Luxury groups’ respond to the digital age
One of the historic partners of VivaTech is the French luxury group LVMH. Its Chief Information Officer, Franck Le Moal, gave us some insight into how the pandemic has changed our relationship with technology and how that in turn has changed our relationship with luxury good.
He says that “the pandemic was an incredible accelerator”. In the space of a very short time, companies had to go from being presential, physical ones to becoming almost entirely digital. For some luxury companies, this was a huge change as they have a “long tradition of artisans, of handmade production, of transmission of manual skills”.
Some argue that there’s a conflict between the world of luxury, which is often about exclusive experiences, and the digital world, which is about reaching a maximum number of people at a lower cost.
Le Moal agrees that there has been a real debate about this, but he thinks things are changing. “Technology today will increasingly allow us to give our clients, through digital means, a personalised experience.
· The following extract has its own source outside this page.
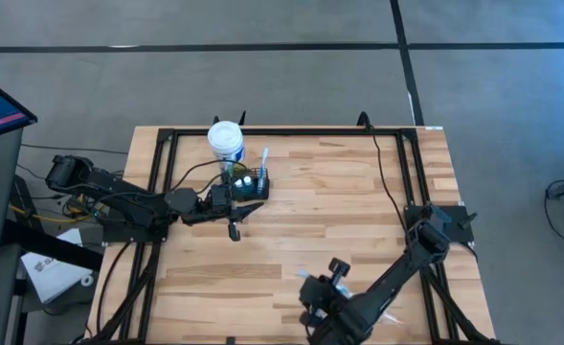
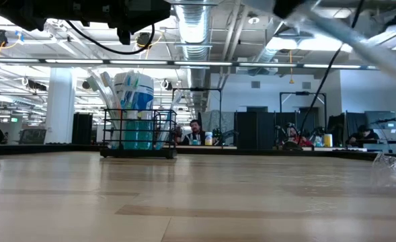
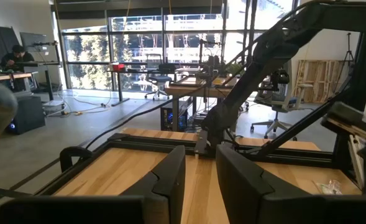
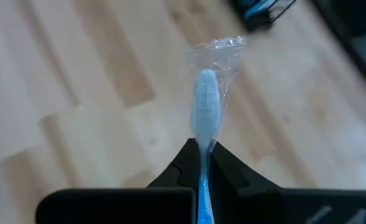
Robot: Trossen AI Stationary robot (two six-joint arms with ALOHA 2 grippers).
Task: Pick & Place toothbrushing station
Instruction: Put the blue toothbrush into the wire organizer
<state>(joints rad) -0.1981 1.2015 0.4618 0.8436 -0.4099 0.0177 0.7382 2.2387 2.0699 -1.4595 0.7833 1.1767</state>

That’s what our clients are expecting. On top of that, technology will allow us to improve our websites and our apps to have something that is extremely sophisticated, something unique for our clients because that is what they’re after”, he explains.
Greener cars
Environmental concerns are at the top of people’s minds as we emerge from this pandemic and transport plays a key role in that.
Clotilde Delbos, CEO of a new brand from Renault called Mobilize, is also attending VivaTech. She tells us what Mobilize is all about and what it’s doing for the environment.
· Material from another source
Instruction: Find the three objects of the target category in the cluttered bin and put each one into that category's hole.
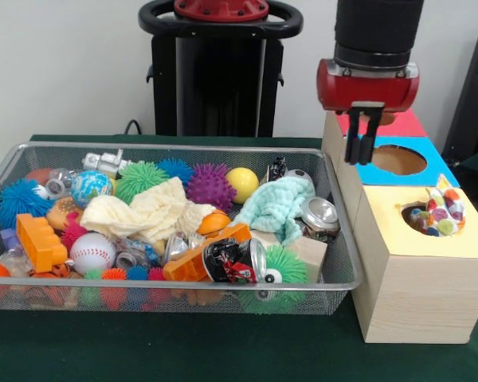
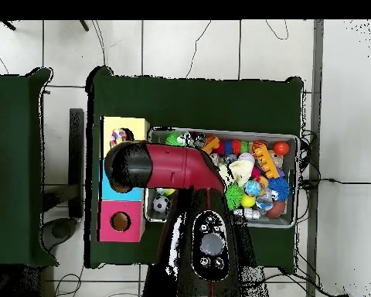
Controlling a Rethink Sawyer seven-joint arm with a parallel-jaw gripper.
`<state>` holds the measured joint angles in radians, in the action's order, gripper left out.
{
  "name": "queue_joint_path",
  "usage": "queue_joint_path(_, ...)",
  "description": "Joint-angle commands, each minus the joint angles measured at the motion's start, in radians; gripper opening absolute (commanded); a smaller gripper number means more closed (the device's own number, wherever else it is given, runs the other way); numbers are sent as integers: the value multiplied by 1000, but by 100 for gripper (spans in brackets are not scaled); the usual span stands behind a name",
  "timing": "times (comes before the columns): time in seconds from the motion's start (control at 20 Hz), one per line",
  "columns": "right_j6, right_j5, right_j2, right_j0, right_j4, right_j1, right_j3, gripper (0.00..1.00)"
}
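Front view: close and low, facing across the desk (image 1: pixel 223 350) at the wire bin (image 1: pixel 334 239).
Overhead view: high, straight down, whole desk (image 2: pixel 196 97).
Shared: wire bin (image 2: pixel 291 139), sorting box (image 1: pixel 418 286).

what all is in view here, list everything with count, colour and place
wire bin: 1, silver mesh, on the green table
sorting box: 1, pale wood with a yellow, a blue and a red top, each with a hole, right of the bin
patterned cloth: 1, multicoloured, sticking out of the yellow hole
spiky balls: several, purple, green, blue and pink, spread through the bin
yellow ball: 1, at the bin's far side
baseball: 1, white, front left of the bin
cloths: 2, cream in the middle, mint green to its right
crushed cans: several, one red and black at the front, silver ones at the right
orange brick: 1, left end
gripper: 1, red and black, above the blue hole, jaws empty and close together
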<state>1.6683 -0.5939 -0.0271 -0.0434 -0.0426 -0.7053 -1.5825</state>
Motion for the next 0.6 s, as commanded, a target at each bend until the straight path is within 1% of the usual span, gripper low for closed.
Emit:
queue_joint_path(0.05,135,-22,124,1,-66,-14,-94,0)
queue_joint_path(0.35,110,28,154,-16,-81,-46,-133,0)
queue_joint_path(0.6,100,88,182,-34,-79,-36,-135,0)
She argues that the world of transport is changing, “people are going from car ownership to car usage, and that’s exactly what Mobilize wants to be able to offer”.
She tells us that’s why Mobilize represents three things: offers in mobility, offers in energy services and in data services. According to her, they have put these three together because they are linked and joining these services is Mobilize’s ways of favoring electric mobility.
Battery life for those using electric vehicles or those wanting to buy an electric vehicle is a big concern. There’s also the question of what do we do with them at the end of their life. What happens to batteries after? What should we do with them?
Delbos explains that they now have 10 years of experience in electric mobility. This means they now have the first batteries coming back and they’re finding out what they can do with them. She tells us that “their life cycle is a lot longer” than they had once thought.
Mobilize removes batteries from the cars when they don’t charge fully anymore and they give them a second life “as stationary-based” batteries.
VivaTech is on at the Paris Expo Porte de Versailles until Saturday the 19th of June.